TASK PROMPT: Would you print exactly the lines that begin the listing and continue through the line holding "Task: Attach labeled"? No pictures, please.
——————
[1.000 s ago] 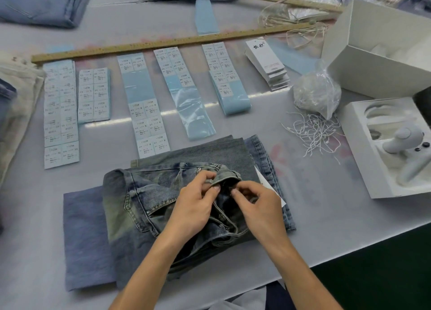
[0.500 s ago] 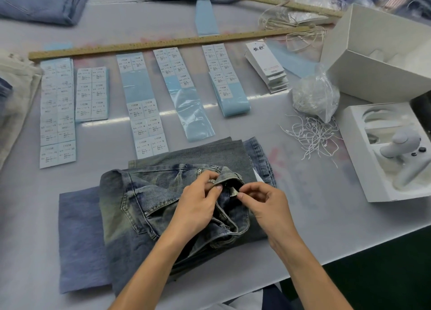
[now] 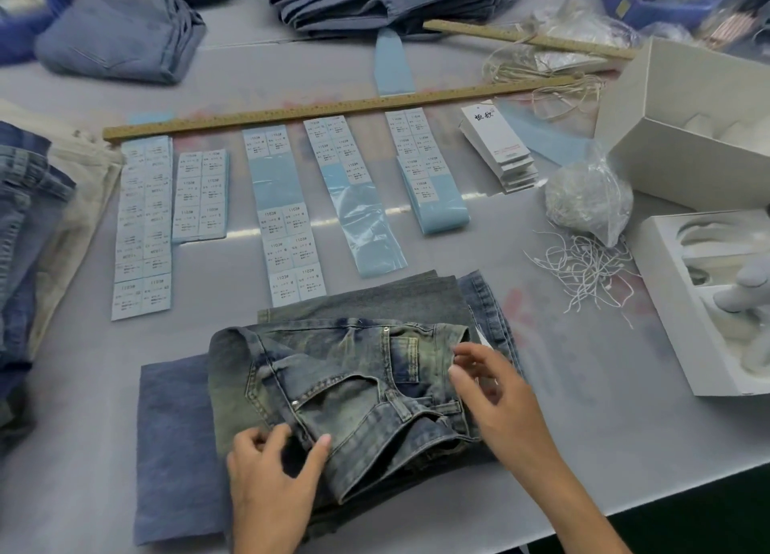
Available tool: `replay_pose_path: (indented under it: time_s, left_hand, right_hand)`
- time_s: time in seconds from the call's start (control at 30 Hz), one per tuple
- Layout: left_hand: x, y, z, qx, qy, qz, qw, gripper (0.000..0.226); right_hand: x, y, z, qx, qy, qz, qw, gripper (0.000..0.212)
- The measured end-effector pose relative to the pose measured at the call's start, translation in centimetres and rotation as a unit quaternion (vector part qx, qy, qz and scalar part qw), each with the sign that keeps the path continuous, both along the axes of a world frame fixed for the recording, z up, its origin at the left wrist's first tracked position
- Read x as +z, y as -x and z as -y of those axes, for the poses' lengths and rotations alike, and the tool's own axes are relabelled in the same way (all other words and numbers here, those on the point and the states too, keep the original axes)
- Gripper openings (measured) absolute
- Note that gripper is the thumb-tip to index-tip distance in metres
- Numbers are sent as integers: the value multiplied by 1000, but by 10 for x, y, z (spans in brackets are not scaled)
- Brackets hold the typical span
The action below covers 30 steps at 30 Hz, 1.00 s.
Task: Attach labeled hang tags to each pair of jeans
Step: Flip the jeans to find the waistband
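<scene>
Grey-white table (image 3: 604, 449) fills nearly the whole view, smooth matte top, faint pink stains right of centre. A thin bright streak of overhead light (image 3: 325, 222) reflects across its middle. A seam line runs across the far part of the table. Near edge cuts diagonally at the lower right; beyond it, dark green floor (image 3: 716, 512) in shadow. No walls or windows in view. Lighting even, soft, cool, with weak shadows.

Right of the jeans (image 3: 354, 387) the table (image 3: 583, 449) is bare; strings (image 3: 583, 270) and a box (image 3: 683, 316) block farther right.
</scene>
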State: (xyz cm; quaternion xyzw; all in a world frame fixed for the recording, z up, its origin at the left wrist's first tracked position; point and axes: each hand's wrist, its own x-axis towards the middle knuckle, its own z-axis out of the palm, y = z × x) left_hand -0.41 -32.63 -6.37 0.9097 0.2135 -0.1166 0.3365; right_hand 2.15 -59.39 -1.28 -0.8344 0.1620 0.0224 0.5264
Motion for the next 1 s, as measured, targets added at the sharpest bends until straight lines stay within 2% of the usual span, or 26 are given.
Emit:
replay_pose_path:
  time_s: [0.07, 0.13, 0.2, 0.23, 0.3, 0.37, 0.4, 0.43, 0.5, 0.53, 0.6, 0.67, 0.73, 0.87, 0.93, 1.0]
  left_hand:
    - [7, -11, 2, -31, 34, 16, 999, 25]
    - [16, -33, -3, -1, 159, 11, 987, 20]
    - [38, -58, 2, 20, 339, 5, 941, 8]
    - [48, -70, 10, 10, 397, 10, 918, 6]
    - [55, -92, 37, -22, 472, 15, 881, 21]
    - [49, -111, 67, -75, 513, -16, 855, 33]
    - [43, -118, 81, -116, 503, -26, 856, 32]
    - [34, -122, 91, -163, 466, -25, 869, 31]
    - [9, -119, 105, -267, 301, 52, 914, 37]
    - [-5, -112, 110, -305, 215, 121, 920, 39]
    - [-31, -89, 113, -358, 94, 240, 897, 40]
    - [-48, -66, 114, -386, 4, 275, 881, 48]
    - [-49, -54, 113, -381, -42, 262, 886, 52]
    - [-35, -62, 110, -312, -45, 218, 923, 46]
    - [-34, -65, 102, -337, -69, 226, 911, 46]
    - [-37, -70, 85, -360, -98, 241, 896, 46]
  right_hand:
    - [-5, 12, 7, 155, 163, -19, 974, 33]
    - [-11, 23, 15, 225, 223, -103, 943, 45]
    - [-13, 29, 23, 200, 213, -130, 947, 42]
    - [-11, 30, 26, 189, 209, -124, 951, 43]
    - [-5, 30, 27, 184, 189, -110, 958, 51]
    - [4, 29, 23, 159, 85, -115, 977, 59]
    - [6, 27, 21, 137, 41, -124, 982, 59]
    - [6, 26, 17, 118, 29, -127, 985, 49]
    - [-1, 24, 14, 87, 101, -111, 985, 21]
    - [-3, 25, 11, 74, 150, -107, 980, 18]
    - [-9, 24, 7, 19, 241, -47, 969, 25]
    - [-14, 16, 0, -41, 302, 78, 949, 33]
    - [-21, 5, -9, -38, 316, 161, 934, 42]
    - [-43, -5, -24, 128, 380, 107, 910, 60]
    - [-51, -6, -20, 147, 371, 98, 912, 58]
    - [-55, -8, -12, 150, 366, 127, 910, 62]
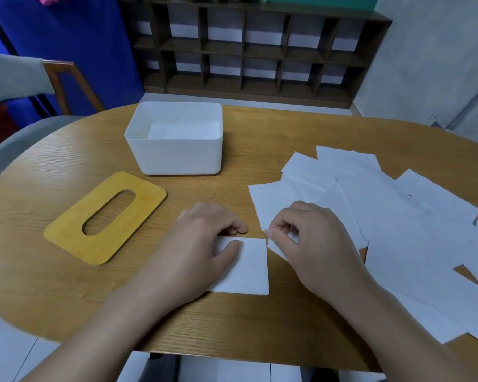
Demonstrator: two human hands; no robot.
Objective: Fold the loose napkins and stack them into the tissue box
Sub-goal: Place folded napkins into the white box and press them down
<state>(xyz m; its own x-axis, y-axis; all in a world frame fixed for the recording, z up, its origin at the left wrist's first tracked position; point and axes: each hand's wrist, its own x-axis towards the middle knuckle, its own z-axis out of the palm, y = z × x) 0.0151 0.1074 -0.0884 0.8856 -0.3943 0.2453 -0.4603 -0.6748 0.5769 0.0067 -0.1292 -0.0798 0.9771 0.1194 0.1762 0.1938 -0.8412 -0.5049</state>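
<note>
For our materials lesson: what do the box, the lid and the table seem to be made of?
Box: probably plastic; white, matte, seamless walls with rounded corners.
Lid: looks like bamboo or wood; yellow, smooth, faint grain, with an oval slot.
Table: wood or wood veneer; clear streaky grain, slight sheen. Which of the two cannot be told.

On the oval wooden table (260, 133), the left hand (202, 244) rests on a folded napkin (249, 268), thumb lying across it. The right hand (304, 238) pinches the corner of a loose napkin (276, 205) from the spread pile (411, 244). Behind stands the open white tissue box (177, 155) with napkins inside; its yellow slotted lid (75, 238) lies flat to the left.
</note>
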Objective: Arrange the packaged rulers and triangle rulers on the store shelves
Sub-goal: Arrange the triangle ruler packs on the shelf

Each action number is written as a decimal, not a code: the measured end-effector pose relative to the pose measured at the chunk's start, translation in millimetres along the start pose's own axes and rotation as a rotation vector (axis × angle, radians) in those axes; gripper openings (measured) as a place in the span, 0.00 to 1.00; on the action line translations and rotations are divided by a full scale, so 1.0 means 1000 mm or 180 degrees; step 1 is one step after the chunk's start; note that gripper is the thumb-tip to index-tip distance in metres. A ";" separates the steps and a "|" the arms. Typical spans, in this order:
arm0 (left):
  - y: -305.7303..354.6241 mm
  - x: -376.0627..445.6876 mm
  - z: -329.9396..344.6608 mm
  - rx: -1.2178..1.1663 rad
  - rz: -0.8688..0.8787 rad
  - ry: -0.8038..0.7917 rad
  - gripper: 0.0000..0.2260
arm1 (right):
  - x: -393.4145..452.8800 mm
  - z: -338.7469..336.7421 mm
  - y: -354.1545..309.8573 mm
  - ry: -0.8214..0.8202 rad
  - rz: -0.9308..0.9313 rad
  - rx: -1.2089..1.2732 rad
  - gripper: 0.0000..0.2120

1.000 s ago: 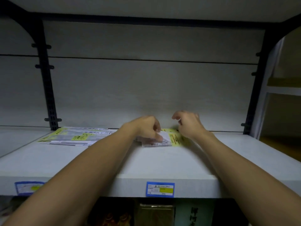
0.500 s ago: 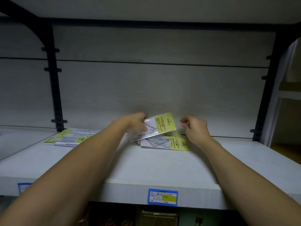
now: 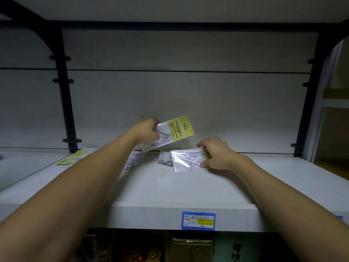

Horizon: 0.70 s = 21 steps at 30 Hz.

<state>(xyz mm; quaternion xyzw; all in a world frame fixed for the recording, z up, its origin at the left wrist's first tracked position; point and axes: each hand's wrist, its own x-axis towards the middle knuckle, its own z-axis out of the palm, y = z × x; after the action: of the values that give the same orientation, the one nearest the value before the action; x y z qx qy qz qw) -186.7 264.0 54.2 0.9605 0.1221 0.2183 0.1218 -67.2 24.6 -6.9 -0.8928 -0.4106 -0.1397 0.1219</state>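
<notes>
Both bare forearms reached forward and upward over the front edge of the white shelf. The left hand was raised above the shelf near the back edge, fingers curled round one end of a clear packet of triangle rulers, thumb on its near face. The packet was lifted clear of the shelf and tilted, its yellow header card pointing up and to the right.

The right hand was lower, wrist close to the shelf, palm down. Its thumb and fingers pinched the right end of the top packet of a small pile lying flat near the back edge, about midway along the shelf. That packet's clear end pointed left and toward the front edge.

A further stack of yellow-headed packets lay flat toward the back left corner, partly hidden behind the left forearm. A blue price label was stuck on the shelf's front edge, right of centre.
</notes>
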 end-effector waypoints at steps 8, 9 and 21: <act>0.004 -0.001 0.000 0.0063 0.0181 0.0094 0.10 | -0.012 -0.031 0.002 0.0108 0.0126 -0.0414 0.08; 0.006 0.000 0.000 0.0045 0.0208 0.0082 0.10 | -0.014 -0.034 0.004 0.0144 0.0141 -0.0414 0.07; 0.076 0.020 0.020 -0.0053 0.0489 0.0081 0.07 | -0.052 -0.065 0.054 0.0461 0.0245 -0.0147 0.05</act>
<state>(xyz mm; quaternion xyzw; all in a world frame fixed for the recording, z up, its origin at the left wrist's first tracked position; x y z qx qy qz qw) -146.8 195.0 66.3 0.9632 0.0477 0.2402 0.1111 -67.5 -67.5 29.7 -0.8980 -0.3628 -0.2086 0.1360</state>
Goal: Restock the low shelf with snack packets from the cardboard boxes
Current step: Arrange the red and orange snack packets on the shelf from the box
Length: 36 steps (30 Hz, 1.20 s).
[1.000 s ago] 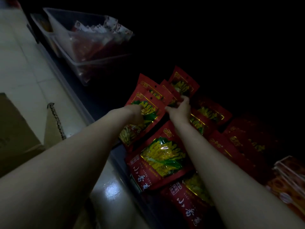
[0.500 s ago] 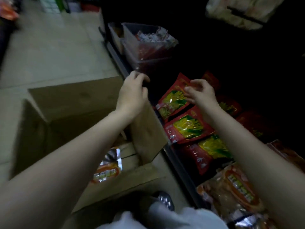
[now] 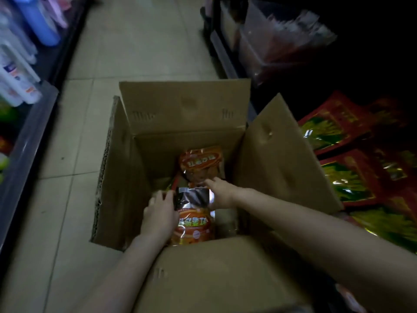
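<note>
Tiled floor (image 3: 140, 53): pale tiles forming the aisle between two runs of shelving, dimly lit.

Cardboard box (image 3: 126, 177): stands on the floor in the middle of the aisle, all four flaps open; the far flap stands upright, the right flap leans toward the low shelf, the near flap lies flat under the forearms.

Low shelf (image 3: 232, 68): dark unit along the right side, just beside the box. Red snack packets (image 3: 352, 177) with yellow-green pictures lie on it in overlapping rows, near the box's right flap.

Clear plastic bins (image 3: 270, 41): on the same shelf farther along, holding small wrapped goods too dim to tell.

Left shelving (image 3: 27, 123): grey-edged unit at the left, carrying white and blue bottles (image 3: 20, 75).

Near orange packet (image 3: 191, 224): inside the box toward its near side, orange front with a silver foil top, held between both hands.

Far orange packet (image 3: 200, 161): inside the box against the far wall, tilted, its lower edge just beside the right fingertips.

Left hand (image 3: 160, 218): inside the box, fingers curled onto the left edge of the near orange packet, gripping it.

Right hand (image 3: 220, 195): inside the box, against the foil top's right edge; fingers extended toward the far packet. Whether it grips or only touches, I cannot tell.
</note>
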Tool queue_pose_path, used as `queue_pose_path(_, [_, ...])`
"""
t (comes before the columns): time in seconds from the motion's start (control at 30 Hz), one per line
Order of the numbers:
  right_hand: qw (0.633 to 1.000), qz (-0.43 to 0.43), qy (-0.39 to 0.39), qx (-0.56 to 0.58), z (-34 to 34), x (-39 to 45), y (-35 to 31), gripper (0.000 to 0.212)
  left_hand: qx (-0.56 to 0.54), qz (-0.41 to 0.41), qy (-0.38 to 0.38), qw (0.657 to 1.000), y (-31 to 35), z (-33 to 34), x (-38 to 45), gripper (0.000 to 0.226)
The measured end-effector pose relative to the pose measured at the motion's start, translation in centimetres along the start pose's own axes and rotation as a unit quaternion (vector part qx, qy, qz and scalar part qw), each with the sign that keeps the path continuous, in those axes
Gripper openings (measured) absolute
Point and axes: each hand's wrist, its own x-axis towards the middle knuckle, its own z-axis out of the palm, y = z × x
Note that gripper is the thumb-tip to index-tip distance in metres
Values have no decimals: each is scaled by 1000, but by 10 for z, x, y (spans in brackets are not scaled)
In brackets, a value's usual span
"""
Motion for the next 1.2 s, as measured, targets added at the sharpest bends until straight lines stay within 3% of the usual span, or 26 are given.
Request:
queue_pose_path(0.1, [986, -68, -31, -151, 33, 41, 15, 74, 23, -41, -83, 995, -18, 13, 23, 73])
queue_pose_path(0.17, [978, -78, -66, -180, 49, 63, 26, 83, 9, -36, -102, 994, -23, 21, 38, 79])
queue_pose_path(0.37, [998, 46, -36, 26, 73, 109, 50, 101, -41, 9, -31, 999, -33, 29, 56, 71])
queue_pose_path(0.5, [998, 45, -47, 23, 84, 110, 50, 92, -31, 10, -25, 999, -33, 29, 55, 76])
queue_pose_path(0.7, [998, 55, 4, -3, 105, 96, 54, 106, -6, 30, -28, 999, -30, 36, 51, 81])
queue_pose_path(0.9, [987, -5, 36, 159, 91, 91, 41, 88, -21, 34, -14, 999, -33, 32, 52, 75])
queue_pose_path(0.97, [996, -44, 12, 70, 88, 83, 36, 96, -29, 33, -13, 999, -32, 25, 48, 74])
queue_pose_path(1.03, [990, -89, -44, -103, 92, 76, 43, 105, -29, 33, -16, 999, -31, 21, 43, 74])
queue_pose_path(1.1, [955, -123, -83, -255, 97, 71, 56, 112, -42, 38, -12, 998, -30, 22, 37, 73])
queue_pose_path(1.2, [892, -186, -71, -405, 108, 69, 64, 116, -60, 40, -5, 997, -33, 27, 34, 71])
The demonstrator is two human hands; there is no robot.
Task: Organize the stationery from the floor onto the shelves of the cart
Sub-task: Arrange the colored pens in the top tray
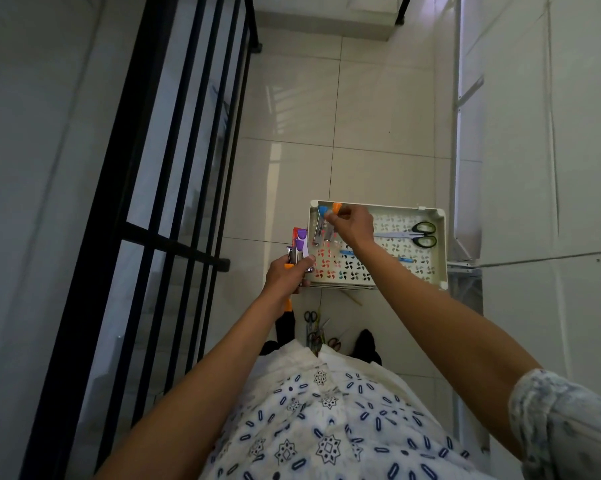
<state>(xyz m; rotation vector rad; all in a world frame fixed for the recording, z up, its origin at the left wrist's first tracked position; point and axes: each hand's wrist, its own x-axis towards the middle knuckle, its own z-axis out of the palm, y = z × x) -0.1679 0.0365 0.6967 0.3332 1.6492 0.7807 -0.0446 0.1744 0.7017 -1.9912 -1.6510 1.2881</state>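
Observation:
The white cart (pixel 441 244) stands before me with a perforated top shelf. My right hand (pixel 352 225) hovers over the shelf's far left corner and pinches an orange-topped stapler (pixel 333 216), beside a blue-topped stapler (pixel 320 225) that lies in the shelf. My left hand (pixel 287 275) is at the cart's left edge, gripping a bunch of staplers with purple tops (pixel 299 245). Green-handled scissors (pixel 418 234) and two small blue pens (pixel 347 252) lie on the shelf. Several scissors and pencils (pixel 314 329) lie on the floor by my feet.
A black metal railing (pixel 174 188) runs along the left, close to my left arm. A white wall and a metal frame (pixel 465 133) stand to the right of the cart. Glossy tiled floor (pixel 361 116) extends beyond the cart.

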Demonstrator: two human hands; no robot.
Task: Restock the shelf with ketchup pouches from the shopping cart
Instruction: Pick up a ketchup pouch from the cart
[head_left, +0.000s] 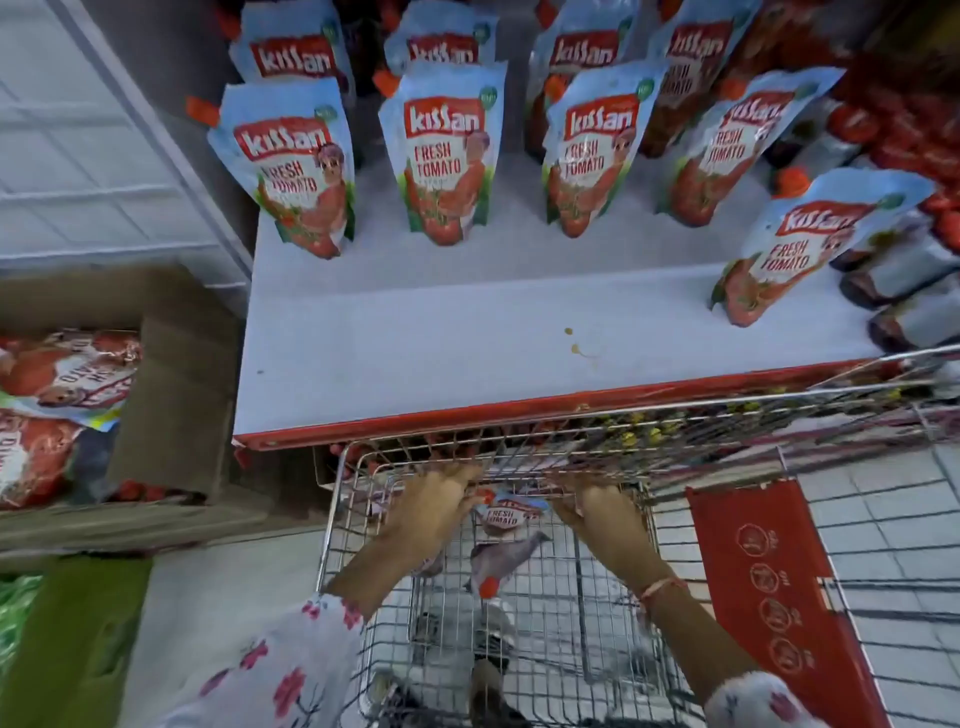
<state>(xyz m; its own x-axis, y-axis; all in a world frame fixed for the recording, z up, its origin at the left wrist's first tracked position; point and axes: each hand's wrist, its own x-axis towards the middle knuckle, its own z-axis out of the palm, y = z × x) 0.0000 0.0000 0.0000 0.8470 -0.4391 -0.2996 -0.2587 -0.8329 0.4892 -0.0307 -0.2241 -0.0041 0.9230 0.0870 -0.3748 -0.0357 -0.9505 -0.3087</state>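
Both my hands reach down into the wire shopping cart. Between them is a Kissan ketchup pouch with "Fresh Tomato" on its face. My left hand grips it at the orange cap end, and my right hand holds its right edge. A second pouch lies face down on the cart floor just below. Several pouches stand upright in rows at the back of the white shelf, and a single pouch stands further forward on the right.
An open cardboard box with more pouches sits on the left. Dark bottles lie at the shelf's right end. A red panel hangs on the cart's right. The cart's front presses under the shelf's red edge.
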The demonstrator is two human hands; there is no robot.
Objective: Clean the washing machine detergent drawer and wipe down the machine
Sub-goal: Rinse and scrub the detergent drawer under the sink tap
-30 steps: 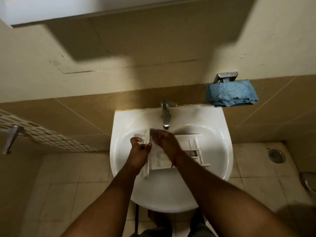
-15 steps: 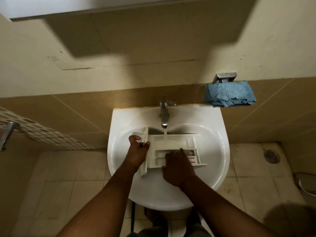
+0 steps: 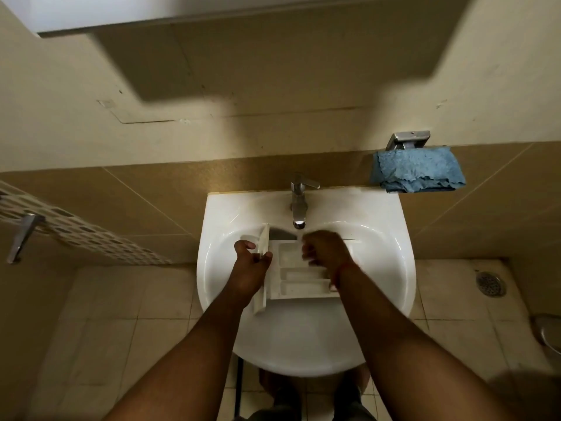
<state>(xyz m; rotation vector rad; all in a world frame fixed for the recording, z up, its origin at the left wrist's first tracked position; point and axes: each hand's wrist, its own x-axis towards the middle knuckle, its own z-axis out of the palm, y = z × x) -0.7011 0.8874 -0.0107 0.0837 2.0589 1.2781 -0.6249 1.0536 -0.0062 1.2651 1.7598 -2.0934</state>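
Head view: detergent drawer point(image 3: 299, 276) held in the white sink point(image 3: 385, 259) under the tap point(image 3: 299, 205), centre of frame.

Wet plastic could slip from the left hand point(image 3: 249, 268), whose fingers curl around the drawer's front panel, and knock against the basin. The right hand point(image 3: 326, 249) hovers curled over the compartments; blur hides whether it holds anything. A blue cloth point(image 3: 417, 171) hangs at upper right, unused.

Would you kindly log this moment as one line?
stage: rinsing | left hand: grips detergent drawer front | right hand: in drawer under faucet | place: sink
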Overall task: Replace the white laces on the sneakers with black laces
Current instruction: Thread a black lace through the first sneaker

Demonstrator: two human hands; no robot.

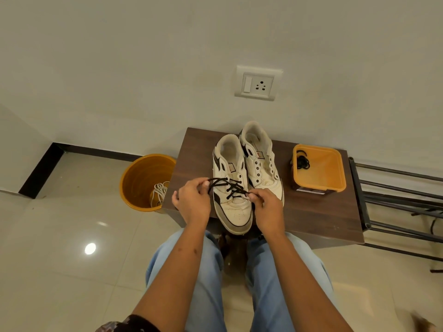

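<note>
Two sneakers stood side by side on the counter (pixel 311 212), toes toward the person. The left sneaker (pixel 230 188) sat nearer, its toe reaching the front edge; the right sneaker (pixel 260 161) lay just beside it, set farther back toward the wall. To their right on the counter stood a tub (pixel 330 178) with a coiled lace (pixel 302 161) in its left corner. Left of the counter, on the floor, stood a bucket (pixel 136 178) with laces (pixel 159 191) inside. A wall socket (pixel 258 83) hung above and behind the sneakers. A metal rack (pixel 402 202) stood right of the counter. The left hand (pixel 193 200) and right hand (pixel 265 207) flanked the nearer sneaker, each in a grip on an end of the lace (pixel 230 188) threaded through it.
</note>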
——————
EXERCISE ANSWER:
[1.000 s ago] 
[0.500 s ago] 
[now] 
Available tool: `replay_pose_path: (indented under it: time_s, left_hand, right_hand)`
- time_s: time in seconds from the call's start (control at 30 Hz), one per tuple
- Layout: left_hand: x, y, z, qx, qy, qz, qw, gripper (0.000..0.226); right_hand: x, y, z, qx, qy, qz, qw, gripper (0.000..0.212)
- The measured end-effector pose relative to the pose measured at the call's start, translation in centimetres and rotation as a unit quaternion (vector part qx, qy, qz and scalar part qw), each with the sign that keeps the path continuous, both along the axes of a world frame fixed for the recording, z up, its origin at the left wrist's first tracked position
- Read x as +z, y as -x and z as -y of those axes, for the poses' lengths and rotations alike, and the tool's own axes are relabelled in the same way (all other words and numbers here, those on the point and the states too, keep the original axes)
- Gripper openings (measured) absolute
- Note that gripper is the thumb-tip to index-tip distance in metres
- Numbers are sent as integers: the value multiplied by 1000, but by 10 for x, y, z (spans in brackets are not scaled)
- Brackets hold the typical span
The action below covers 30 steps at 30 Hz, 1.00 s.
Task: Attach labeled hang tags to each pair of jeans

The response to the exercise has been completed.